Could the Church of TAS make a more permanent mark on global culture, or will it become just another Meetup group? After some contemplation, we at Mediolana are finding it hard to keep the faith in the idea that The Sunday Assembly represents salvation:

1. Core Beliefs. Postmodern moral relativism has its place – but that place is probably not a place of worship. To compete with the big-hitting religions which inspire the gnostic billions, TAS needs its version of the Ten Commandments, the Five Pillars or the Infinite Tao. Being ‘nice’, Bonnie Tyler and biscuits just might not cut it.

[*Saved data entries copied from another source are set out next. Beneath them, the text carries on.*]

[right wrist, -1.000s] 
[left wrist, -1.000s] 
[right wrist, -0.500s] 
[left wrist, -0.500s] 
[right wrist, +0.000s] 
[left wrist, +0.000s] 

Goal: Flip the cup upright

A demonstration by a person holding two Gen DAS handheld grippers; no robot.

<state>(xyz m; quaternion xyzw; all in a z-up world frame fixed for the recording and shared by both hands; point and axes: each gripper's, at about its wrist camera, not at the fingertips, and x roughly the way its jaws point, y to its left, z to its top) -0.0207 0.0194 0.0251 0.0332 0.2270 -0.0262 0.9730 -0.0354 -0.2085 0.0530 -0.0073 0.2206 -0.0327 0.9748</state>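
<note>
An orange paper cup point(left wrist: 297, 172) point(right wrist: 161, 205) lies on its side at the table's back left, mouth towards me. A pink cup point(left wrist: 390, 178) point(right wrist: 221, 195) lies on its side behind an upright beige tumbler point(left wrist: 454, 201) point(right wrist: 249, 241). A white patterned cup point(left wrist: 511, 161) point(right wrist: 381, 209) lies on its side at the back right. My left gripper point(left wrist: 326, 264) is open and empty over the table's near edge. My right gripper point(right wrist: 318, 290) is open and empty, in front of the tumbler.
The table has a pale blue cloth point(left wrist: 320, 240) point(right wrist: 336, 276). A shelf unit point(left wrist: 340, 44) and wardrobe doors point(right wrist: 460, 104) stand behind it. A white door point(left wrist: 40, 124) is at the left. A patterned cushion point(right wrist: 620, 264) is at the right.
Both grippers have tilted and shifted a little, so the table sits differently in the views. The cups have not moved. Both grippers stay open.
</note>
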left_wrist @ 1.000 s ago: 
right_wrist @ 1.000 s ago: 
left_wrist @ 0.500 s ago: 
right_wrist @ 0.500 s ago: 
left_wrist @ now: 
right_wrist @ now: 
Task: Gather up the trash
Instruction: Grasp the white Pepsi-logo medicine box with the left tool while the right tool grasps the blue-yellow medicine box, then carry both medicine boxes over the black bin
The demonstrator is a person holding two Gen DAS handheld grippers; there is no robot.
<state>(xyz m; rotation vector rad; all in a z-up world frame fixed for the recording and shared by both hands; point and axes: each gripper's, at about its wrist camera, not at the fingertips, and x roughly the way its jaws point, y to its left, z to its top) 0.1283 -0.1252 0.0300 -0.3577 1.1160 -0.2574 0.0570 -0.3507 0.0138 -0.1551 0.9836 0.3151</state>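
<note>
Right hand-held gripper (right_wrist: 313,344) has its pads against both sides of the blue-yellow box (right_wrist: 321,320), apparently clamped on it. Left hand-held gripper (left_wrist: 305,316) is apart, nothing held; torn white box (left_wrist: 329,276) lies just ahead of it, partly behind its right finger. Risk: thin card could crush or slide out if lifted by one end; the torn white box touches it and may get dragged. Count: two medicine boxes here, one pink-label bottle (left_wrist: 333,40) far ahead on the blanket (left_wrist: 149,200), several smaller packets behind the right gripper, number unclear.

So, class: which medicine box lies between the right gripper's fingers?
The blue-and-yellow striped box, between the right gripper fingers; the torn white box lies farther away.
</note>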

2. Key Figures. The spread of religious movements from Moses to Muhammad has being massively assisted by their possessing human civilisation’s spiritual giants on their letterheads. Proffering redemption for the sins of humanity, perfecting monotheism and providing a framework for the attainment of spiritual bliss are tougher acts to follow than whatever may have preceded Jones and Evans one wet Thursday evening at Jongleurs.

3. Reference Texts. The Bible is the most influential book in Western history and still sells about twenty-five million copies a year; the Quran is widely-regarded even by Christian Arabs as the greatest literary work ever to grace that language’s classical form. While we have the utmost reverence for the Drama and Theatre Arts programme at the University of Birmingham, we question whether this was really the best possible preparation for penning a world-defining work of theological profundity.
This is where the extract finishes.